ActorSystem system = new ActorSystem('PingPong');    
ActorRef ping = system.context.actorOf(PingPongActor.props(1000000), ‘ping’);

The context of an ActorSystem provides the actorOf() method, which creates children of the /user Actor. Actors themselves have an identical actorOf() for creating their children.

If we now looked into the ActorSystem, we would see a new PingPongActor whose name is ping and whose path is /user/ping. The value returned by this creation step is an ActorRef — a "handle" to that particular Actor. Let's build another:

    ActorRef pong = system.context.actorOf(PingPongActor.props(1000000), ‘pong’);

So now we have two instances of PingPongActor, with their "max" state set to 1000000 and both are waiting to receive messages in their mailbox. When it has a message, it passes it to the createBehavior() lambda, which implements our behavior. So what does this behavior do?

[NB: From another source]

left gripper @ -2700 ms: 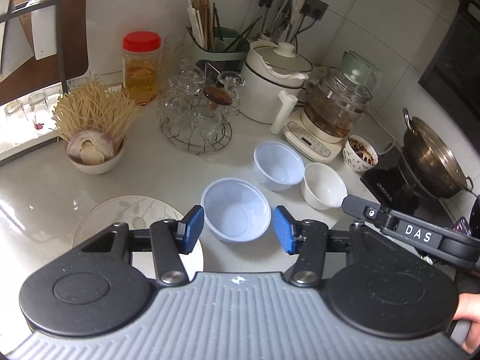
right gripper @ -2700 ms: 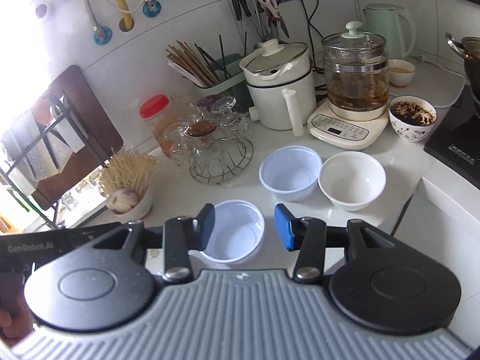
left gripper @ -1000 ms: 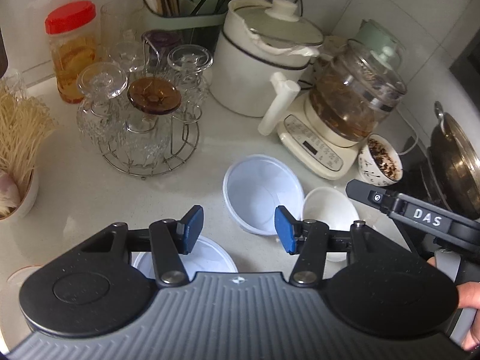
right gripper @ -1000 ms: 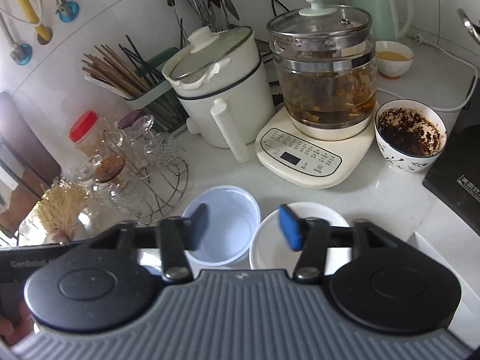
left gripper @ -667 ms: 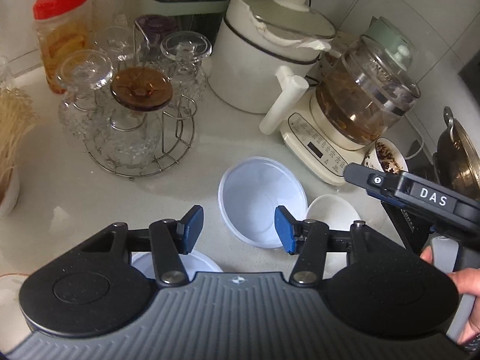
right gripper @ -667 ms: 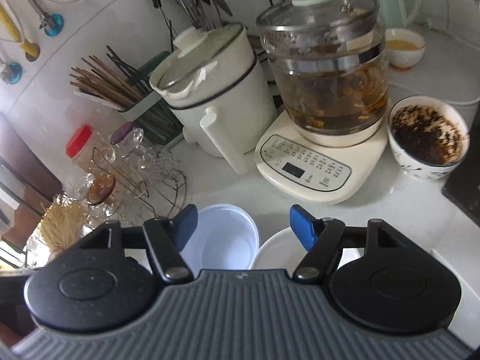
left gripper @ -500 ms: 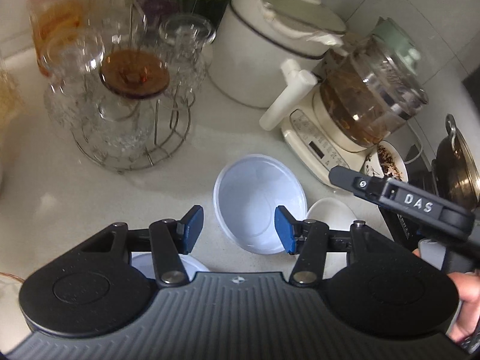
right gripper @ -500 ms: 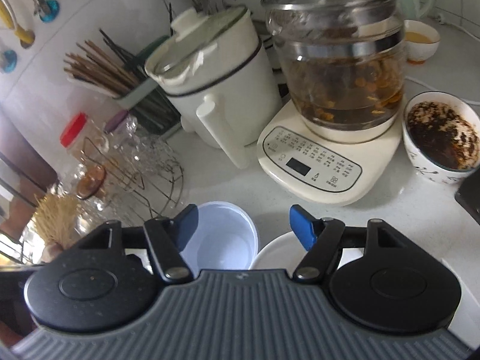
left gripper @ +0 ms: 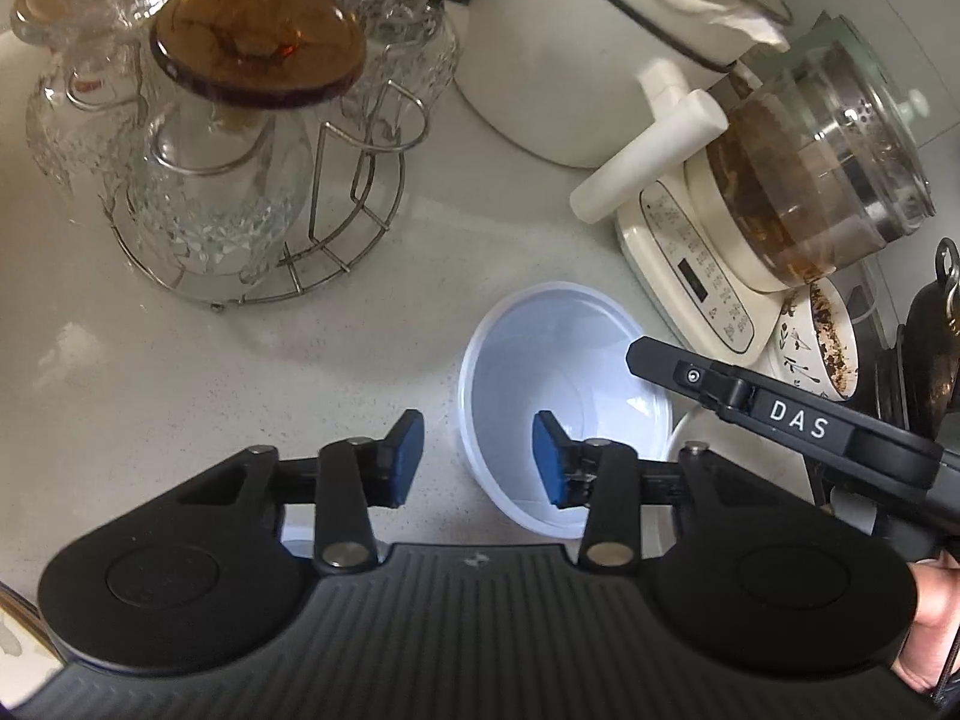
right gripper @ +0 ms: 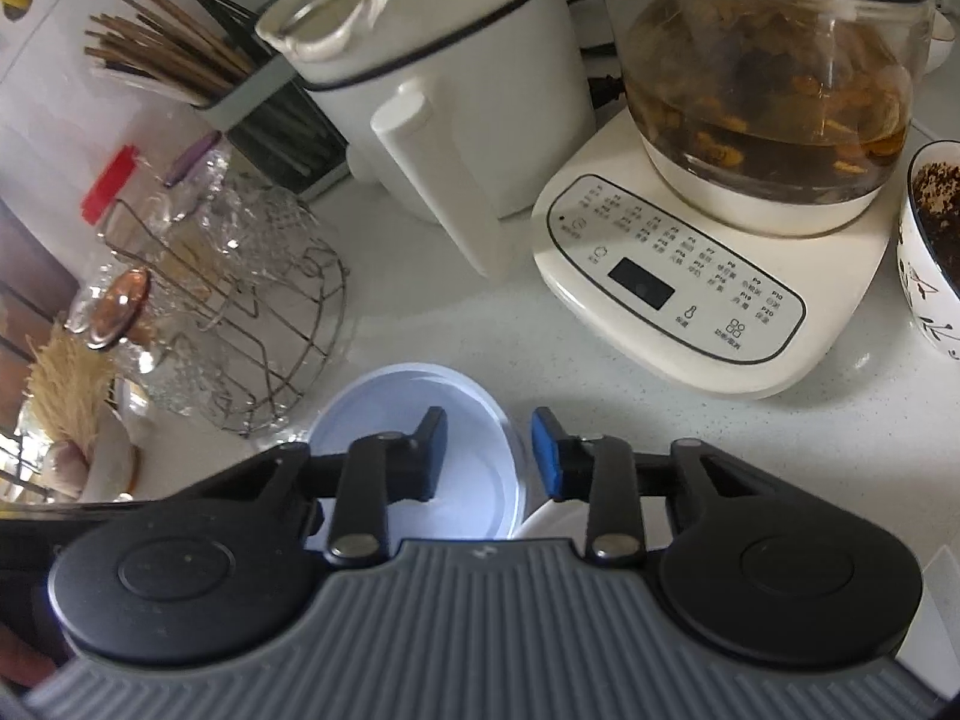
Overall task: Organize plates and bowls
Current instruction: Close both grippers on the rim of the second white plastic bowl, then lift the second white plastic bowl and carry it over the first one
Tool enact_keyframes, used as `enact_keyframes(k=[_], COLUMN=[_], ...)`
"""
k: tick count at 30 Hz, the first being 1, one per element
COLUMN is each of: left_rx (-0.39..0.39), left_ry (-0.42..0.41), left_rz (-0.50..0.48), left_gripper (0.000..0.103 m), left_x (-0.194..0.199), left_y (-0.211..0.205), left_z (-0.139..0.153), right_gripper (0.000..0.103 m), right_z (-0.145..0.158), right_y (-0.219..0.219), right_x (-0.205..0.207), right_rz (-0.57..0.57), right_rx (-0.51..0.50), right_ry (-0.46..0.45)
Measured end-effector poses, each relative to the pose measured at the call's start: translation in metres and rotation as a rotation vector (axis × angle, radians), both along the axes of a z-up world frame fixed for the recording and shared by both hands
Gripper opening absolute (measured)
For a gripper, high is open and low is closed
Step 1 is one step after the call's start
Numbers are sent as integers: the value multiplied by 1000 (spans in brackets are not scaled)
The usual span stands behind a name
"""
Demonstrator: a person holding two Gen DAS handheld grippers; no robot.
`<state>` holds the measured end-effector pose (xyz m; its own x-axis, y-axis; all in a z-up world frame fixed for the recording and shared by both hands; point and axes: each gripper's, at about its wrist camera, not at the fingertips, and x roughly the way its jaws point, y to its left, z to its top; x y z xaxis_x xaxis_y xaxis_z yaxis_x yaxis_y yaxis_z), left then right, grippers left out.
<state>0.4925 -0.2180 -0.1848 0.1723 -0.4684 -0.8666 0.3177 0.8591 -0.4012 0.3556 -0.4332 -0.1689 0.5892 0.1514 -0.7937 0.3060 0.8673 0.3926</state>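
Since the earlier frames both cameras have dropped close to the counter: the pale blue plastic bowl (left gripper: 564, 402), formerly small in the middle of the left wrist view, now fills its lower centre, and the far wall has slid out of the top. In that view the bowl stands upright on the speckled counter (left gripper: 252, 384), with the left gripper (left gripper: 477, 459) straddling its left-hand rim, one blue pad inside the bowl and one outside on the counter side. The jaws are closing, the wall between them, but the pads do not look to be pressing it yet.

In the right wrist view the same bowl (right gripper: 474, 480) sits at lower centre. The right gripper (right gripper: 489, 453) has its left pad over the bowl's inside and its right pad outside the right-hand rim; these jaws are closing too, with a gap visible at the rim.

The bowl looks thin, light and somewhat flexible, with a smooth, likely slippery wall, so a pinch over the rim seems the sensible hold, with gentle pressure to avoid buckling it. A white bowl (left gripper: 684, 438) peeks out just right of it, touching or nearly so. Beyond stand the glass kettle on its base (right gripper: 672, 276), a white pot (right gripper: 456, 96) and a wire rack of glasses (left gripper: 240, 180) at upper left.
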Motion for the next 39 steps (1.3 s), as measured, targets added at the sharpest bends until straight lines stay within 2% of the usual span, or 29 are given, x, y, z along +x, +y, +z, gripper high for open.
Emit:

First, we need a nice message class to get things fired up:

    public class PingPongMsg implements Serializable {}

The only constraint on messages is they must be serializable. 

So now let’s look at our setup:

    ActorSystem system = new ActorSystem('PingPong');     
    ActorRef ping = system.context.actorOf(PingPongActor.props(1000000), ‘ping’);     
    ActorRef pong = system.context.actorOf(PingPongActor.props(1000000), ‘pong’); 

    pong.tell(new PingPongMsg(), ping);

ActorRefs have a tell() method which takes a Serializable message object and a (nullable) ActorRef. Thus, in the above an instance of PingPongMsg is delivered to the Actor at pong. Since the second argument was not null, that ActorRef (ping) is available as the "sender" variable in the recipient's behavior.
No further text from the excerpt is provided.